Tous les ans, lorsque venait la fin de septembre, les jeunes gens de métier, les fils d’artisans, se réunissaient en grand nombre à la Châtre, pour entreprendre le lointain pèlerinage de Saint-Michel-en-Mer. Au jour indiqué, le clergé de l’église paroissiale de Saint-Germain les conduisait processionnellement jusque sur la paroisse de Montgivray, près d’une ferme appelée la Varenne. Là, il bénissait une dernière fois l’intéressante caravane, et nos jeunes Miquelots, « saultans avecques leurs bourdons », comme dit Rabelais[2], se mettaient joyeusement en route. Lorsque les provisions dont on s’était pourvu à la partie venaient à faire défaut, ces pauvres enfants recouraient à la charité publique, et ils excellaient, dit-on, à la

  1. Ce manuscrit a été composé en 1679, par un M. Villebanois. — La chapelle de Notre-Dame de Vaudouan (Vallis Dianæ) est dédiée à la Vierge. Située sur la paroisse de Briantes, à cinq ou six kilomètres, au sud de la Châtre, cette chapelle est, après Sainte-Solange, le but du plus important pèlerinage du Berry. Sa célébrité était autrefois considérable. Il y a deux siècles à peine, en un temps de désastre public, la ville entière de Châteauroux s’achemina, pieds nus, le cierge au poing, criant miséricorde, vers cet humble sanctuaire.

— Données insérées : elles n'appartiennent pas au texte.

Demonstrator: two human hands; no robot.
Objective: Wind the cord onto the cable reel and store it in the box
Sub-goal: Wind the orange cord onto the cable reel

Enfin, un roi de France, Louis XIII, se voyant en danger de mort, envoya trois des plus brillants seigneurs de sa cour intercéder pour lui auprès de la Vierge des champs. (Voy. les différentes Histoires de Notre-Dame de Vaudouan, publiées à la Châtre, à Bourges et même à Paris.) — Le manuscrit Villebanois nous transmet les détails suivants sur l’une des restaurations dont fut autrefois l’objet l’image de Notre-Dame de Vaudouan. C’est, à notre sens, un curieux tableau des mœurs naïves du vieux temps. — En 1625, Louis Gillet, sculpteur et peintre habile de la ville de Troyes, en Champagne, se trouvant à la Châtre, on saisit avec empressement cette occasion pour faire repeindre la statue de la Vierge. Cette opération, à laquelle toute la ville prit le plus vif intérêt, eut lieu en la maison du nommé Sacrotaire, « sise sur la place du marché et, de présent (1679), possédée par maître Antoine Pajot, notaire royal. » Bertrand Gillet, marchand, frère du peintre et qui l’hébergeait, se chargea d’aller à Vaudouan querir l’image de Marie, et l’apporta à la Châtre dans une hotte. Après que Louis Gillet l’eut rajeunie, on l’orna de nouveaux atours, et « elle fut portée voir et vénérer, ajoute le vieux légendaire, par toutes les maisons principales dudit la Châtre, dévotement curieuses. »
  2. Gargantua, liv. I, ch : XXXVIII.